- _THE TASK_
Print the records below from the first line through the line containing "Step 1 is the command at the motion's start", both included, word for word.

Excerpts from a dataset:
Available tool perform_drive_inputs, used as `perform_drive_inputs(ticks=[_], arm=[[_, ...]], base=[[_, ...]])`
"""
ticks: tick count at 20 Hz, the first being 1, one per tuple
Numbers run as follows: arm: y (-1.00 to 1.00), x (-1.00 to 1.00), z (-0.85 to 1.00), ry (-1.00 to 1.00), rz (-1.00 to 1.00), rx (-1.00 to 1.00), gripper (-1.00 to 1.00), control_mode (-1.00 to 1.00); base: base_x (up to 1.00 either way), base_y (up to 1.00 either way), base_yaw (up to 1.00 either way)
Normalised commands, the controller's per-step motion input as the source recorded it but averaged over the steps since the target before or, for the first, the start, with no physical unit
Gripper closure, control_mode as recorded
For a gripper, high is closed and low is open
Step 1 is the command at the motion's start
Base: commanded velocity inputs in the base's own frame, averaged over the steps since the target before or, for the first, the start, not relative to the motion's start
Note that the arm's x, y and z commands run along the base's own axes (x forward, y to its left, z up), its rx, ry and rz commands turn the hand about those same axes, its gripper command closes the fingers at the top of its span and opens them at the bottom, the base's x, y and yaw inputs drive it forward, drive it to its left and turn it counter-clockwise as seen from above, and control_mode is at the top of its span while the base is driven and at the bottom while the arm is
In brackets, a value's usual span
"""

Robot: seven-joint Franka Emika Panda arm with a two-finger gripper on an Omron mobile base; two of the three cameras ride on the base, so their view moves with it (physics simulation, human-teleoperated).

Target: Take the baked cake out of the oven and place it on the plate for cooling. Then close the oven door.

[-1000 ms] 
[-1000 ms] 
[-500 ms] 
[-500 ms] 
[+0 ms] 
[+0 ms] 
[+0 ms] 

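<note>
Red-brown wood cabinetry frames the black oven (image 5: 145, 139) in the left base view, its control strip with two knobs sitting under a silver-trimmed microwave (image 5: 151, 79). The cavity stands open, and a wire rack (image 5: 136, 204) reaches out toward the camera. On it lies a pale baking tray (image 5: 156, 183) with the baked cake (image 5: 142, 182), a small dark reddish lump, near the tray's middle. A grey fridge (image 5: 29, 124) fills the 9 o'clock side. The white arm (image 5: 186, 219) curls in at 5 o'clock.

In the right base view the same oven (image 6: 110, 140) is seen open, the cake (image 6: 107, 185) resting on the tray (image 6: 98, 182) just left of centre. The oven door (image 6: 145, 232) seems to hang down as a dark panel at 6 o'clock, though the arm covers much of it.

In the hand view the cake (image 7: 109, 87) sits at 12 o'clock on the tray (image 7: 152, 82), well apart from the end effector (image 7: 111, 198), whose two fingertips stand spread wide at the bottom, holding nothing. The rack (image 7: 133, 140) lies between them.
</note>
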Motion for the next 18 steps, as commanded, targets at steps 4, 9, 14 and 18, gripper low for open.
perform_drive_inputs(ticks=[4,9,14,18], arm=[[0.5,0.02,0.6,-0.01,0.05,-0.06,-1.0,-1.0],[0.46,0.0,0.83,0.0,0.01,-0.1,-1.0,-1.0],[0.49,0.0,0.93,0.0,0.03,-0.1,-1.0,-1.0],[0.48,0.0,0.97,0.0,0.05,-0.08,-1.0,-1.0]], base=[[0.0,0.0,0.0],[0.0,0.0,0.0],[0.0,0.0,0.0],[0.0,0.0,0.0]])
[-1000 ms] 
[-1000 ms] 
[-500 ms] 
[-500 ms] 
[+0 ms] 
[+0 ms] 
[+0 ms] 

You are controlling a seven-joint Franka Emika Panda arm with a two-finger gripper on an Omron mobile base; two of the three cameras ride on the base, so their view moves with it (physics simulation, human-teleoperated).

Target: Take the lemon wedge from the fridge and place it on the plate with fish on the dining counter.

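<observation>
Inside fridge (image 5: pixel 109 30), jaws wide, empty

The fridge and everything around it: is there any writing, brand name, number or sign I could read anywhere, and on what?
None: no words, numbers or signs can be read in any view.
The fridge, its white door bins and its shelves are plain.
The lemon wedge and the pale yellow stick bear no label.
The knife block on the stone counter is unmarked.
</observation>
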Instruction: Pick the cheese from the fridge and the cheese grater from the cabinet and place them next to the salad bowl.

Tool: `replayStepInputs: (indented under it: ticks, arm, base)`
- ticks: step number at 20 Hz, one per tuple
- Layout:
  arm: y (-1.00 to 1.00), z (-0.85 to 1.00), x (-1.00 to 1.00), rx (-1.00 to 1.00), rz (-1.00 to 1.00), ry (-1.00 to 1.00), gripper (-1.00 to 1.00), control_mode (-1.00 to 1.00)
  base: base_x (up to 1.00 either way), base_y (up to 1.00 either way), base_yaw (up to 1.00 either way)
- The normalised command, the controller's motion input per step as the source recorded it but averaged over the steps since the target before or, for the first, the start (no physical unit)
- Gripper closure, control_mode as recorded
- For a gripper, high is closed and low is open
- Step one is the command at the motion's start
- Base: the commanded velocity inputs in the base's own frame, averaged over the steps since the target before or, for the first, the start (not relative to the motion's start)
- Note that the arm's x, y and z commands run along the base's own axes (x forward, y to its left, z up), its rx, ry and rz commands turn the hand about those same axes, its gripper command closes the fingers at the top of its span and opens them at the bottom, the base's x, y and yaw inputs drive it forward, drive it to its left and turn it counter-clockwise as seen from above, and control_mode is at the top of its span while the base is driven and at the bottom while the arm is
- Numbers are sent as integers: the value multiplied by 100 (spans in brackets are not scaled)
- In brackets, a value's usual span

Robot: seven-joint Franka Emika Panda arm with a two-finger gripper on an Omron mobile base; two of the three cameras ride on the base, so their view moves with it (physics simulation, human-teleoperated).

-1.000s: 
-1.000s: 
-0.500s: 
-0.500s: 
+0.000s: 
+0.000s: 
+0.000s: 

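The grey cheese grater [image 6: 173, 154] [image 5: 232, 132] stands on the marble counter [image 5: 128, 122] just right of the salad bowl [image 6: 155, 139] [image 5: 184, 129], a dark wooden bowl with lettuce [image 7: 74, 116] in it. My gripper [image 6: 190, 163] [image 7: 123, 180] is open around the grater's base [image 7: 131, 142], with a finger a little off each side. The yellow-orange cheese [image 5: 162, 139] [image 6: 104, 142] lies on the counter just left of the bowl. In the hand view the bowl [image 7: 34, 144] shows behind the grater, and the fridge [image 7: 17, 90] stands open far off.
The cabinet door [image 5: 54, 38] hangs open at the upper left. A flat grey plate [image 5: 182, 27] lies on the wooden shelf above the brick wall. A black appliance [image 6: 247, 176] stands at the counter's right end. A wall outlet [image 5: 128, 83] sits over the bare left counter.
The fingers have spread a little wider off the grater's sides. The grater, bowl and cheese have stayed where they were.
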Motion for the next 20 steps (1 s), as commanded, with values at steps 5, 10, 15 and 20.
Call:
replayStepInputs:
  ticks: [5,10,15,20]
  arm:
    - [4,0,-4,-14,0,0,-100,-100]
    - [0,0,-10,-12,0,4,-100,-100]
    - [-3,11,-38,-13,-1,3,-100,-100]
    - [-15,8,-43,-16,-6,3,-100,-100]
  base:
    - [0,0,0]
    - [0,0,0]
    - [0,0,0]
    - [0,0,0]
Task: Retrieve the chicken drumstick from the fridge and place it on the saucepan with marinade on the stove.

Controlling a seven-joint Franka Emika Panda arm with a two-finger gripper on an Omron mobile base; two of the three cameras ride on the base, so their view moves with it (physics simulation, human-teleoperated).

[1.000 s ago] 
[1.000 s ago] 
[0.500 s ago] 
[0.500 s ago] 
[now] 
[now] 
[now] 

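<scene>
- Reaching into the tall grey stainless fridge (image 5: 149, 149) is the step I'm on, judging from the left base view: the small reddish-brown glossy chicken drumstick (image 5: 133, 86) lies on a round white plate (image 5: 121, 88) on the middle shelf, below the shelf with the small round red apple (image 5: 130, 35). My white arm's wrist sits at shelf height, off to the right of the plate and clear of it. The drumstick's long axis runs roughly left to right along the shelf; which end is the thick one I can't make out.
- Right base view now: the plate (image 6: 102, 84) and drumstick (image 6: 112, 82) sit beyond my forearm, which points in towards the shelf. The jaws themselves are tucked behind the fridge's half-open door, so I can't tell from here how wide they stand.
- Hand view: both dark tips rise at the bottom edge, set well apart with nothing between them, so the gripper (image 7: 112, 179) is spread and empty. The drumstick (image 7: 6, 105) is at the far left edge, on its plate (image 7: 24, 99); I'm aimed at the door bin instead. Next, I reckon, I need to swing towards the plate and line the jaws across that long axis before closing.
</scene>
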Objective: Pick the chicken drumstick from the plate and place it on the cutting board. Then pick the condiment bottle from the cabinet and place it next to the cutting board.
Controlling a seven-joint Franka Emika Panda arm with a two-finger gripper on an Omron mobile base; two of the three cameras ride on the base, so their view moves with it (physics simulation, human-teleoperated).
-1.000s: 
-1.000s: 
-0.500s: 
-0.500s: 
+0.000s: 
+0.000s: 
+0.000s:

- _SOLUTION_
Available tool perform_drive_inputs, used as `perform_drive_inputs(ticks=[_], arm=[[_, ...]], base=[[_, ...]])`
"""
ticks: tick count at 20 Hz, the first being 1, one per tuple
Numbers run as follows: arm: y (-1.00 to 1.00), x (-1.00 to 1.00), z (-0.85 to 1.00), ry (-1.00 to 1.00), rz (-1.00 to 1.00), rx (-1.00 to 1.00), gripper (-1.00 to 1.00), control_mode (-1.00 to 1.00); base: base_x (up to 1.00 either way), base_y (up to 1.00 either way), base_yaw (up to 1.00 either way)
Normalised commands, the controller's per-step motion input as the source recorded it but averaged over the steps since the target before or, for the first, the start, with no physical unit
Gripper closure, control_mode as recorded
For a gripper, high is closed and low is open
Step 1 is the command at the motion's start

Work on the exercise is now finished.